Even if we assume City Hall officials made the wisest choice for city tax dollars---but why should we assume such a thing if we can't see the numbers?---Nustadia has a worrisome track record: the City of Guelph had to come up with $3 million after Nustadia defaulted on a city-guaranteed $10 million loan for Guelph's Sleeman Centre arena complex. Is HRM any better protected with its Nustadia contract? It's not for us to know, evidently. City Hall's response to that question is, basically, "trust us."
Still, there is some useful information in the contract. We now know that the term of the contract is 20 years, but that the city can automatically renew it for up to two five-year periods.

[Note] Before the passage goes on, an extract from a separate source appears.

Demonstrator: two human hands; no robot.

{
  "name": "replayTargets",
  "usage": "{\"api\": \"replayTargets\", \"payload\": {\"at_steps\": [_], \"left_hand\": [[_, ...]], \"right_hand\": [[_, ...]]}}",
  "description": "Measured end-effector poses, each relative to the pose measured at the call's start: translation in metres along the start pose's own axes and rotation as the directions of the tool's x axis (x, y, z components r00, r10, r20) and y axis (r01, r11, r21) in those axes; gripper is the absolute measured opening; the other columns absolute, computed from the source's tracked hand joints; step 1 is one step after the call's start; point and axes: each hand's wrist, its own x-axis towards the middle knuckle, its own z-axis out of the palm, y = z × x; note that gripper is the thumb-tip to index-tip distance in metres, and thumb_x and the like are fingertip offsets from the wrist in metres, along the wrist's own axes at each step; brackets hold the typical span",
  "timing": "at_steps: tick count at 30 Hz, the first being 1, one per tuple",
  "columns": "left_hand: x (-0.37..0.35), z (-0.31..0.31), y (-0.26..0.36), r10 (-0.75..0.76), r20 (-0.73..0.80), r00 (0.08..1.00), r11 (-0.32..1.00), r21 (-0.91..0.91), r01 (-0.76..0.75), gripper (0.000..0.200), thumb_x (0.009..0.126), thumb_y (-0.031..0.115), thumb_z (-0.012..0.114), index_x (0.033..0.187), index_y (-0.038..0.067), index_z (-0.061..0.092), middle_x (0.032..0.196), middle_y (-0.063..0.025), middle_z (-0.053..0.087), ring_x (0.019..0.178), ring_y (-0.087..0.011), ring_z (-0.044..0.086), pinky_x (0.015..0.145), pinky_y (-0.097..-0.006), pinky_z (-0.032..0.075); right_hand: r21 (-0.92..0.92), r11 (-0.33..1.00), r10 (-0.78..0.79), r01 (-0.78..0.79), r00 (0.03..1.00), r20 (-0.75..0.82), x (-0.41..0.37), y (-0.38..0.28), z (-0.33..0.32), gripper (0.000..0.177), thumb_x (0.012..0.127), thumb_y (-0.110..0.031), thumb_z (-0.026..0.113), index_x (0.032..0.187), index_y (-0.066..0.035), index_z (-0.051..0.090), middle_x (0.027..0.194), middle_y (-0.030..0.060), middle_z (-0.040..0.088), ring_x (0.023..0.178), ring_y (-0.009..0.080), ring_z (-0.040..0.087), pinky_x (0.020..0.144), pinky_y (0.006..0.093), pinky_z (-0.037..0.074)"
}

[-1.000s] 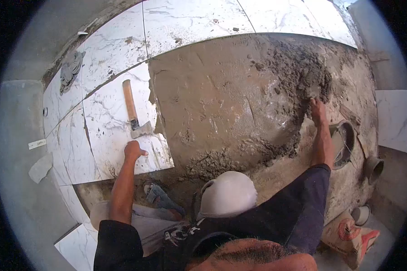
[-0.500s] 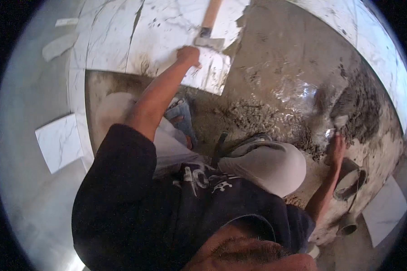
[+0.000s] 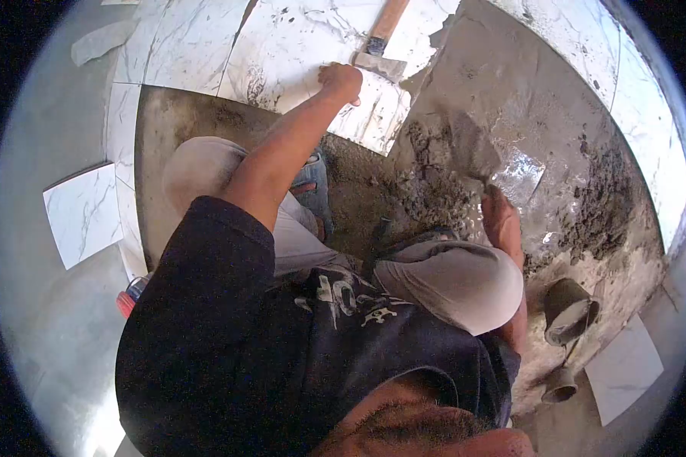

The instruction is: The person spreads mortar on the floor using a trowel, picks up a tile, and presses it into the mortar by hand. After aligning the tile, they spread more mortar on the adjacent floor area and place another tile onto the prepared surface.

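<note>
My left hand (image 3: 341, 82) leans on a white marbled tile (image 3: 297, 46) smeared with mortar, its thumb apart from its bent fingers. Just beyond it, a hammer (image 3: 381, 65) with a wooden handle and a grey metal head lies on the same tile. On the right, my right hand (image 3: 501, 219) is closed round the handle of a trowel (image 3: 474, 148), whose blade is blurred by motion over the wet mortar (image 3: 503, 91). The mortar is rough and lumpy close to the blade and smoother farther out.
Loose marbled tiles lie at left (image 3: 82, 215) and at lower right (image 3: 625, 369). A bucket (image 3: 570, 314) and a smaller round container (image 3: 560, 385) stand at right. Laid wall-side tiles (image 3: 587, 49) border the mortar. A red-handled object (image 3: 127, 303) shows beside my left sleeve.
My right hand has swung the trowel leftward from the dark mortar heap toward the middle. The left hand stays on the tile by the hammer, while the whole view has shifted slightly.
</note>
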Motion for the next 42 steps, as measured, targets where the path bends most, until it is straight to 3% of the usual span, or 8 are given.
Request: {"api": "replayTargets", "payload": {"at_steps": [6, 8, 11, 12, 23, 31, 40, 42], "left_hand": [[0.003, 0.002, 0.002, -0.026, -0.223, 0.975, 0.998, 0.044, 0.036, 0.047, 0.057, 0.031, 0.078, 0.092, 0.002, 0.064, 0.096, -0.0158, 0.062, 0.096, -0.0302, 0.056, 0.079, -0.0441, 0.045], [0.006, -0.004, 0.003, -0.079, 0.083, 0.993, 0.997, 0.018, 0.078, 0.091, 0.056, 0.044, 0.078, 0.126, 0.002, 0.038, 0.132, -0.0297, 0.027, 0.118, -0.0391, 0.036, 0.092, -0.0495, 0.036], [0.007, -0.003, 0.003, -0.075, 0.066, 0.995, 0.997, 0.039, 0.073, 0.093, 0.055, 0.045, 0.078, 0.127, 0.001, 0.037, 0.132, -0.0291, 0.027, 0.119, -0.0384, 0.036, 0.093, -0.0482, 0.036], [0.007, -0.003, 0.002, -0.075, 0.068, 0.995, 0.997, 0.037, 0.073, 0.093, 0.055, 0.045, 0.078, 0.127, 0.001, 0.037, 0.132, -0.0291, 0.027, 0.119, -0.0384, 0.036, 0.093, -0.0482, 0.036], [-0.024, 0.000, 0.008, -0.112, -0.313, 0.943, 0.993, -0.015, 0.113, 0.057, 0.058, 0.031, 0.078, 0.101, -0.001, 0.059, 0.111, -0.0211, 0.054, 0.105, -0.0345, 0.050, 0.082, -0.0466, 0.044], [-0.039, -0.012, 0.010, -0.069, -0.180, 0.981, 0.997, -0.034, 0.064, 0.058, 0.058, 0.030, 0.078, 0.103, -0.001, 0.059, 0.113, -0.0213, 0.053, 0.105, -0.0356, 0.050, 0.084, -0.0447, 0.044], [-0.026, -0.017, 0.008, -0.082, -0.067, 0.994, 0.996, -0.047, 0.079, 0.076, 0.057, 0.035, 0.079, 0.115, -0.002, 0.046, 0.123, -0.0249, 0.040, 0.112, -0.0401, 0.041, 0.091, -0.0480, 0.037], [-0.025, -0.017, 0.008, -0.138, 0.006, 0.990, 0.989, -0.048, 0.138, 0.095, 0.056, 0.039, 0.079, 0.127, -0.004, 0.033, 0.132, -0.0282, 0.028, 0.119, -0.0430, 0.033, 0.095, -0.0504, 0.033]], "right_hand": [[0.060, 0.976, 0.183, -0.209, 0.939, 0.290, 0.007, -0.037, -0.032, 0.029, 0.087, -0.025, 0.044, 0.098, 0.001, 0.050, 0.074, 0.0264, 0.055, 0.077, 0.0409, 0.055, 0.068, 0.0438, 0.043], [-0.032, 0.981, 0.184, -0.190, 0.874, 0.450, 0.005, -0.058, -0.036, 0.043, 0.089, -0.035, 0.039, 0.105, 0.003, 0.049, 0.077, 0.0219, 0.058, 0.079, 0.0330, 0.058, 0.077, 0.0397, 0.042], [0.060, 0.948, 0.265, -0.314, 0.878, 0.399, -0.016, -0.062, -0.014, 0.054, 0.087, -0.047, 0.038, 0.117, -0.003, 0.048, 0.107, 0.0243, 0.051, 0.099, 0.0327, 0.052, 0.085, 0.0377, 0.039], [0.005, 1.000, 0.024, -0.027, 0.947, 0.321, -0.028, -0.028, 0.004, 0.044, 0.088, -0.038, 0.040, 0.115, -0.005, 0.049, 0.099, 0.0236, 0.055, 0.091, 0.0341, 0.056, 0.077, 0.0405, 0.043], [-0.162, 0.986, 0.032, 0.031, 0.928, 0.370, -0.023, -0.010, 0.012, 0.032, 0.087, -0.031, 0.042, 0.105, -0.007, 0.052, 0.083, 0.0204, 0.058, 0.077, 0.0354, 0.058, 0.067, 0.0428, 0.047], [-0.427, 0.842, -0.099, 0.330, 0.872, 0.479, 0.056, -0.031, -0.027, 0.022, 0.086, -0.026, 0.044, 0.097, -0.009, 0.054, 0.078, 0.0187, 0.061, 0.067, 0.0359, 0.060, 0.055, 0.0443, 0.049], [-0.187, 0.981, 0.040, 0.047, 0.898, 0.438, 0.068, 0.006, -0.029, 0.029, 0.087, -0.021, 0.041, 0.107, -0.003, 0.051, 0.087, 0.0228, 0.059, 0.082, 0.0359, 0.058, 0.075, 0.0426, 0.045], [-0.217, 0.714, -0.532, 0.665, 0.718, 0.450, 0.052, 0.052, -0.008, 0.030, 0.088, -0.021, 0.040, 0.110, -0.002, 0.050, 0.099, 0.0236, 0.056, 0.093, 0.0363, 0.054, 0.082, 0.0416, 0.041]]}}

And, the contract explicitly states that all arena employees "shall be paid by [Nustadia] and be under the control and direction of [Nustadia] at all times and shall under no circumstances or at any time be deemed or implied to be employees of HRM." This, of course, was the entire purpose of contracting with Nustadia in the first place: to save money through an end-run around the public employee unions. Or, put another way, by paying arena workers a crappy wage.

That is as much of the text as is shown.